Apart from the pictures, reproduce the data below exactly as it stands.

**** MATERIAL PROVIDED

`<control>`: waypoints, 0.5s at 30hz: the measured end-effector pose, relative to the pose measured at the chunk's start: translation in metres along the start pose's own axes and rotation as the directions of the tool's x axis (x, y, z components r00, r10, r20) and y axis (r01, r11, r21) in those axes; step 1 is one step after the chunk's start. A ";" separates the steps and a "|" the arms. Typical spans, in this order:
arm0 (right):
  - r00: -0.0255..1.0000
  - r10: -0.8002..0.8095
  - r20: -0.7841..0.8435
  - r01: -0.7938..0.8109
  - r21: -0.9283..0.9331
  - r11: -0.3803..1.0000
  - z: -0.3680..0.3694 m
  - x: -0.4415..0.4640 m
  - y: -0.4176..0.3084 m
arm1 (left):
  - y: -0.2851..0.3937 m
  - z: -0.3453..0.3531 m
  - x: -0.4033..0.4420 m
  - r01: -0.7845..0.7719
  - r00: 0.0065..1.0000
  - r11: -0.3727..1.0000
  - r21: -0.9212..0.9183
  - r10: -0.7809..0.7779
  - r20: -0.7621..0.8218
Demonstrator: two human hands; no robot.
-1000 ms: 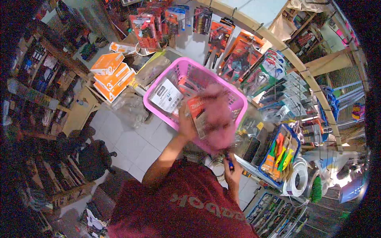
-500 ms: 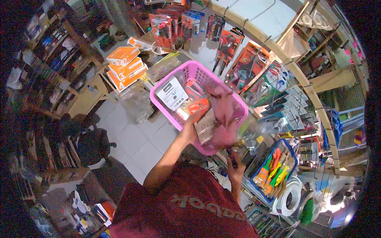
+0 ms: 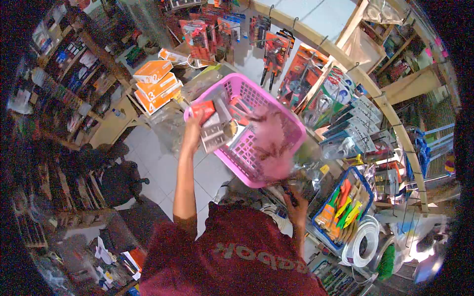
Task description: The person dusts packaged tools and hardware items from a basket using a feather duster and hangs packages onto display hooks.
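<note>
Flat red-and-grey pack (image 3: 214,137) held in left grip (image 3: 194,119); probably light, stiff, slick, best pinched by card edges. Right grip's (image 3: 297,203) hold can't be told, blurred.

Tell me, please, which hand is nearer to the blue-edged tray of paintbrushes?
Right. The right hand is just left of the blue-edged tray; the left hand is farther away, at the pink basket's left end, holding a red-topped package.
</note>
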State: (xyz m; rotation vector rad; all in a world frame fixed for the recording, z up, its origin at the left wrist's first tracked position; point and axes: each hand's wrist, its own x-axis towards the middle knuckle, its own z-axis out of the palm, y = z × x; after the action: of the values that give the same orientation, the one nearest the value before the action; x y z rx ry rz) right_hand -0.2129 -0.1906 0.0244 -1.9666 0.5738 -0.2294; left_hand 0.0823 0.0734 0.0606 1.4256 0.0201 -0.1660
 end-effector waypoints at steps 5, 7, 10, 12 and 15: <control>0.986 0.045 -0.163 -0.023 0.135 0.991 -0.001 -0.009 0.033 | -0.011 0.051 -0.082 0.077 0.961 0.933 0.350 -0.163 0.222; 0.963 0.226 -0.145 -0.157 0.379 0.912 -0.005 -0.015 0.029 | -0.033 0.083 -0.103 0.094 0.931 0.982 -0.162 -0.029 0.364; 0.983 -0.029 -0.181 0.013 -0.090 0.996 -0.008 -0.029 0.020 | -0.032 0.106 -0.116 0.562 0.820 0.648 -0.515 -0.357 0.446; 0.995 -0.070 -0.068 0.057 -0.178 0.982 -0.004 -0.033 0.020 | -0.041 0.111 -0.107 0.514 0.851 0.595 -0.618 -0.262 0.455; 0.998 0.016 -0.055 -0.021 -0.098 0.995 0.010 -0.038 0.027 | -0.043 0.112 -0.102 0.570 0.812 0.500 -0.652 -0.222 0.539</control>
State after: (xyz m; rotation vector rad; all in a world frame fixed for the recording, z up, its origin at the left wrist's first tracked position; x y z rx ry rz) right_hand -0.2501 -0.1732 -0.0011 -2.0543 0.6496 -0.2478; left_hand -0.0340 -0.0326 0.0460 0.4158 0.0955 -0.7546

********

__EXERCISE SOLUTION__
`<control>`: waypoints, 0.5s at 30hz: the measured end-effector pose, relative to the pose measured at the chunk's start: translation in metres along the start pose's own axes and rotation as the directions of the tool's x axis (x, y, z components r00, r10, r20) and y axis (r01, r11, r21) in those axes; step 1 is one step after the chunk's start. A ";" separates the steps and a "|" the arms. Typical spans, in this order:
arm0 (right):
  - r00: -0.0255..1.0000
  - r10: -0.8002..0.8095
  - r20: -0.7841..0.8435
  - r01: -0.7938..0.8109
  - r21: -0.9283..0.9331
  - r11: -0.3803..1.0000
  - z: -0.3680..0.3694 m
  - x: -0.4415..0.4640 m
  - y: -0.4176..0.3084 m
arm1 (left):
  - y: -0.2851..0.3937 m
  - z: -0.3453..0.3531 m
  - x: -0.4033..0.4420 m
  - r01: -0.7845..0.7719
  - r00: 0.0065..1.0000
  - r11: -0.3727..1.0000
  - r21: -0.9212..0.9183
  - r10: -0.7809..0.7779
  - r20: -0.7621..0.8218
Demonstrator: two human hands; no robot.
-1000 ms: 
-500 ms: 
+0 ms: 
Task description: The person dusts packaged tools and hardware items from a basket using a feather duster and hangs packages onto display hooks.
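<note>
Flat red-and-grey pack (image 3: 214,137) held in left grip (image 3: 194,119); probably light, stiff, slick, best pinched by card edges. Right grip's (image 3: 297,203) hold can't be told, blurred.

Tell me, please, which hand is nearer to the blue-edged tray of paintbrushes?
Right. The right hand is just left of the blue-edged tray; the left hand is farther away, at the pink basket's left end, holding a red-topped package.
</note>
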State: (xyz m; rotation vector rad; all in a world frame fixed for the recording, z up, its origin at the left wrist's first tracked position; point and axes: each hand's wrist, its own x-axis towards the middle knuckle, its own z-axis out of the palm, y = z × x; after the action: of the values that give the same orientation, the one nearest the value before the action; x y z rx ry rz) right_hand -0.2129 -0.1906 0.0244 -1.9666 0.5738 -0.2294; left_hand 0.0823 0.0734 0.0606 1.4256 0.0201 -0.1660
 end-effector waypoints at steps 5, 7, 10, 12 and 15: <control>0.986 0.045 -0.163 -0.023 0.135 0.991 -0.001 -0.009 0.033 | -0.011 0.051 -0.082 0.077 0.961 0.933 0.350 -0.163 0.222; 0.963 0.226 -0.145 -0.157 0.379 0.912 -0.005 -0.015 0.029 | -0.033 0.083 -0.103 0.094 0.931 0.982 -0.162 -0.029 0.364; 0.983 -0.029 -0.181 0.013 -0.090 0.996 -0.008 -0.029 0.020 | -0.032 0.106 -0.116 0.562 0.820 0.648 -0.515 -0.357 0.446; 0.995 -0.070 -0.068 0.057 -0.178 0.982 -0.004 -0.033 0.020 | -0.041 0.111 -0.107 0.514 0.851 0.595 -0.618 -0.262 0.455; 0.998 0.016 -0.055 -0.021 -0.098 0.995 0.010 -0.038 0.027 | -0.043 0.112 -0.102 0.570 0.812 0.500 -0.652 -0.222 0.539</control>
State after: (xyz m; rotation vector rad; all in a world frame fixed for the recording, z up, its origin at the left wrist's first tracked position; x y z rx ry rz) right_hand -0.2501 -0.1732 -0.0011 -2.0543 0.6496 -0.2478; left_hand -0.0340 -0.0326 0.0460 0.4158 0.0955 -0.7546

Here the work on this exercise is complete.